Immediately after the war there was an attempt to revive the use of verse in play writing, for it was claimed that only in this way could language be sufficiently heightened to suit the great dramatic moments of the theatre. Thomas Stearns Eliot (1888- ) had already made a reputation before the war with his Murder in the. Cathedral (1935) and had attempted to meet the theatre in its own style in the unsuccessful The Family Reunion (1939). In 1950 he produced The Cocktail Party. This is a drawing-room comedy whose characters are subjected in the second act to attentions of a psychiatrist who helps them by means of some mystical hocus-pocus to accept the pettiness of their lives as an inevitable fact with which they must come to terms. He followed this with The Confidential Clerk (1954) and The Elder Statesman (1959). He has tried to suit his verse to the rhythms of ordinary speech, aiming to make the audience 'forget that they are listening to a poetic play'. The result sounds in the theatre like rather verbose prose.

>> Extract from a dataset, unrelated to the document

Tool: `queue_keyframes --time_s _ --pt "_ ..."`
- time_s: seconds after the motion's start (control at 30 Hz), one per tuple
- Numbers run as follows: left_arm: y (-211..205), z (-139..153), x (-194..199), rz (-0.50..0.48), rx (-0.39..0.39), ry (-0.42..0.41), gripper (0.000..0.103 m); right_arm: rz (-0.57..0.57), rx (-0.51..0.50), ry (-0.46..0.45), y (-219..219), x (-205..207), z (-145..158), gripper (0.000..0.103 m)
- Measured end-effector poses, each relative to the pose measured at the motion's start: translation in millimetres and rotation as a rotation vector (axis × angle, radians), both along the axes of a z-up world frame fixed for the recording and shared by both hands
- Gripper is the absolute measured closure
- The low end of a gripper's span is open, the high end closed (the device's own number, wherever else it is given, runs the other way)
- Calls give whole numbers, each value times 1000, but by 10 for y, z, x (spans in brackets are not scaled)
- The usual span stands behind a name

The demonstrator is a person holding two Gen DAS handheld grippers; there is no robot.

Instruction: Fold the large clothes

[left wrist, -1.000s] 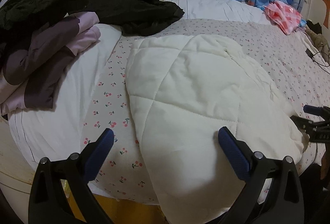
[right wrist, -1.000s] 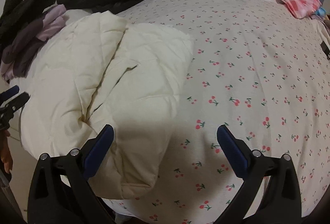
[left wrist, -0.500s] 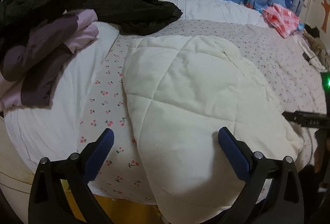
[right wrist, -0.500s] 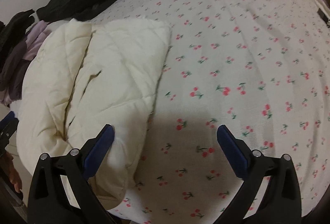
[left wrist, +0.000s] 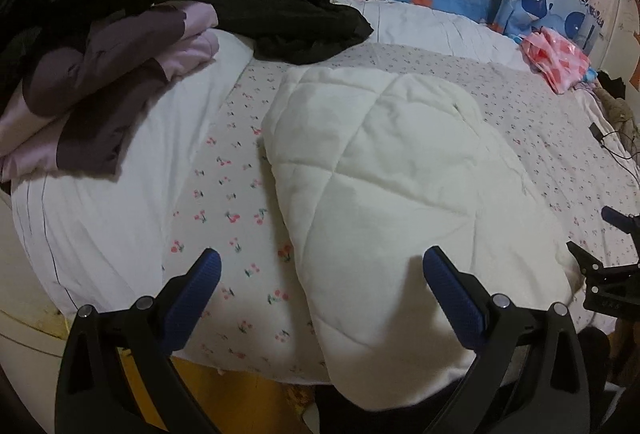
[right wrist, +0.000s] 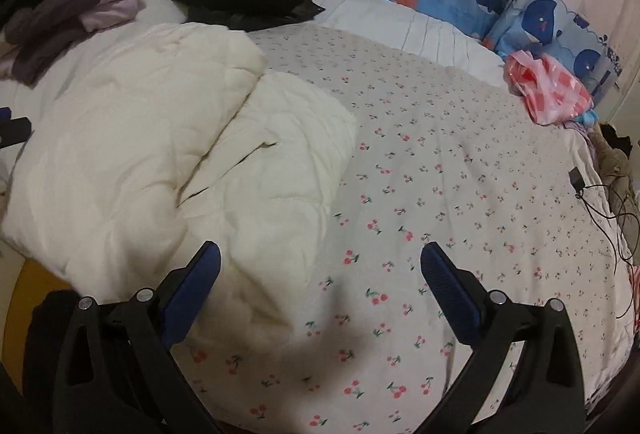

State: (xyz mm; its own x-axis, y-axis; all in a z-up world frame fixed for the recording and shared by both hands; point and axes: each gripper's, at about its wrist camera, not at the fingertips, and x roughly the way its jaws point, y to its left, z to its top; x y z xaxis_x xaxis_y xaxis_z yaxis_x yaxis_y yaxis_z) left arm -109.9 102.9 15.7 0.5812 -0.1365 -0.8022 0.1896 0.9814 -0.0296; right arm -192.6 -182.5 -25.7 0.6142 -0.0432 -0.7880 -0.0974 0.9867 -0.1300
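A thick cream-white quilted padded garment is seen folded into a bulky bundle near the front edge of the cherry-printed bedsheet, with one end overhanging that edge. The left gripper is held with jaws released and empty above the bundle's near end; the right gripper is likewise spread wide, gripping nothing, over bare sheet just beside the bundle. A seam or opening is visible along the upper fold, though it cannot be told whether a sleeve is tucked inside. The padding is judged springy: the folds could be pushed open, or the overhanging end dragged off the bed, if it is gripped carelessly.
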Motion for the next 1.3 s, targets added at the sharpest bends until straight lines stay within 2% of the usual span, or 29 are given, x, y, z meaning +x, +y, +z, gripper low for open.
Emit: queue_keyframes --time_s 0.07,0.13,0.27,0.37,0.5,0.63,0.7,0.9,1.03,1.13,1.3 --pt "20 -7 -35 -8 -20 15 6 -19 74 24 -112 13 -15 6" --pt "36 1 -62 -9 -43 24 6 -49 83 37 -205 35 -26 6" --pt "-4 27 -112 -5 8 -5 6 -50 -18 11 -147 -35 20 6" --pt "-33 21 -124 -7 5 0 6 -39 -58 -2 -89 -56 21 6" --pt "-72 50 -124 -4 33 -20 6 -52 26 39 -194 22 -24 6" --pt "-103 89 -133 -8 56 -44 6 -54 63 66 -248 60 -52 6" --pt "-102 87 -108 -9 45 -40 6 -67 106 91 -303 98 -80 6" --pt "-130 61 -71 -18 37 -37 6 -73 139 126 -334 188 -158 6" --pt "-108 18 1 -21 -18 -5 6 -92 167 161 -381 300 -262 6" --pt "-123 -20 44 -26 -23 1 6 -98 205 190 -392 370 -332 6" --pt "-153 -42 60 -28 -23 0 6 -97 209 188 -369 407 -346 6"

The opposite technique is used by Christopher Fry (1907- ) whose verse overflows with poeticisms. In a rush of words and images, Fry explores the language in search of a valid rhetoric. This exuberance of language has been particularly well-received in his comedies A Phoenix Too Frequent (1946), The Lady's Not For Burning (1949) and Venus Observed (1950), where it enables him to achieve a greater profundity of vision. Often he seeks to convey his meaning through a series of images, as though rejecting each one in turn as unsatisfactory; so that one is left in the end aware of the meaning itself more than of the often rather worn images through which it has been expressed. Moreover he has a considerably stronger sense of the stage than T. S. Eliot. He is not primarily a poet, but a dramatist who has chosen to cast his language in verse. For all its exuberant and rather florid style, his verse has proved the most acceptable in the theatre in this century, because it has the immediacy which is a mark of the beet dramatic dialogue.